Abstract

We report a case of PHP Type II whose phosphaturic response to PTH was restored by treatment for complicated Bartter's syndrome. A 34-year-old woman was admitted to our hospital in July 1990 because of tetanic convulsion. The physical examination showed normal blood pressure (118/62mmHg), round face without shortness of metacarpal bones and positive Trousseau's sign. Although renal function was normal, hypocalcemia (6.5mg/dl) and hyperphosphatemia (4.8mg/dl) in association with high levels of serum PTH (942pg/ml) and 1.25 (OH)2D3 (86pg/ml) were disclosed. Ellsworth-Howard test revealed that there was no increase in the urinary secretion of phosphate despite an increase in urinary cAMP excretion. On the other hand, hypopotassemia (2.5mEq/l) and metabolic alkalosis with high plasma renin activity (22.8ng/ml/hr) and aldosterone concentration (22.7ng/dl) were coexistent. Pressor response to angiotensin II infusion was blunted. Although no glomeruli were obtained by renal biopsy specimen, vacuolar degeneration on proximal tubules were noted. These findings indicated that she had PHP Type II associated with Bartter's syndrome. By administration of potassium (24mEq/day), spironolactone (50mg/day) and only small doses of 1 alpha-hydroxyvitamin D3 (0.5mg/day), serum levels of potassium as well as calcium were normalized and tetanic attacks disappeared.
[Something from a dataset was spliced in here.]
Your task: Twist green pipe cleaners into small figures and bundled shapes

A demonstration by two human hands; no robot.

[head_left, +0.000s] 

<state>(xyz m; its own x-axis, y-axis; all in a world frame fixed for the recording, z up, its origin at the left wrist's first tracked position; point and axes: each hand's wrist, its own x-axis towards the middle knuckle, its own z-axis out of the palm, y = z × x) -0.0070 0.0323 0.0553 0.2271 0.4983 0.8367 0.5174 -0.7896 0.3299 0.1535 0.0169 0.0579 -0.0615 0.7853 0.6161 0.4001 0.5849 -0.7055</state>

In March 1991, she was re-examined by Ellsworth-Howard test in order to clarify the effects of hypopotassemia on renal tubular response to PTH. Interestingly, phosphaturic response to PTH was restored, and the degree of increase in urinary cAMP excretion was 4 times as high as that on the first admission. These results suggest that hypopotassemia changes the response of renal proximal tubular cells to PTH, particularly such as reabsorption of phosphate and cAMP response, although it is possible that hypocalcemia may contribute to the blunted phosphaturic response to PTH. The mechanism of hypocalcemia seen in this case remains to be elucidated.